GIVEN MATERIAL:
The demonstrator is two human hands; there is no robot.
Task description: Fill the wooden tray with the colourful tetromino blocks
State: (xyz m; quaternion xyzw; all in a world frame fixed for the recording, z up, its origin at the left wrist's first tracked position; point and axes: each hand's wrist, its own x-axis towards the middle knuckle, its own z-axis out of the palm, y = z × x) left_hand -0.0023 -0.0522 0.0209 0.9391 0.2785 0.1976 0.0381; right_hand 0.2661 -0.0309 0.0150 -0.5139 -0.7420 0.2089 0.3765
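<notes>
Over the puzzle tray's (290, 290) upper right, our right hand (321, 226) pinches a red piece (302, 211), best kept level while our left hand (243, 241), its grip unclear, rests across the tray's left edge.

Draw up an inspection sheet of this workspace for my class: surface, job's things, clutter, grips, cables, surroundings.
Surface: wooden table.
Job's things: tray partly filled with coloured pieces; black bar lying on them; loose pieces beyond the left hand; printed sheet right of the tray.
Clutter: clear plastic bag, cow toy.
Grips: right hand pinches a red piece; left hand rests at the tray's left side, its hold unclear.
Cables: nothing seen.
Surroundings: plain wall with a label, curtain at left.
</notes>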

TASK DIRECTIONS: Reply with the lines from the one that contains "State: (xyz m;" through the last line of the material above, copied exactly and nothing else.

SOLUTION TO THIS EXERCISE:
State: (xyz m; quaternion xyzw; all in a world frame fixed for the recording, z up, its origin at the left wrist's first tracked position; point and axes: each hand's wrist, its own x-axis towards the middle knuckle, its own z-axis out of the palm, y = z × x) left_hand -0.0023 -0.0522 0.0209 0.9391 0.2785 0.1976 0.0381; right_hand 0.2661 -0.0309 0.0150 -0.5139 -0.7420 0.2089 0.3765
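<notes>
Over the puzzle tray's (290, 290) upper right, our right hand (321, 226) pinches a red piece (302, 211), best kept level while our left hand (243, 241), its grip unclear, rests across the tray's left edge.

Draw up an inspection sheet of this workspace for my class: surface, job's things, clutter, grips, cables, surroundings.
Surface: wooden table.
Job's things: tray partly filled with coloured pieces; black bar lying on them; loose pieces beyond the left hand; printed sheet right of the tray.
Clutter: clear plastic bag, cow toy.
Grips: right hand pinches a red piece; left hand rests at the tray's left side, its hold unclear.
Cables: nothing seen.
Surroundings: plain wall with a label, curtain at left.
</notes>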

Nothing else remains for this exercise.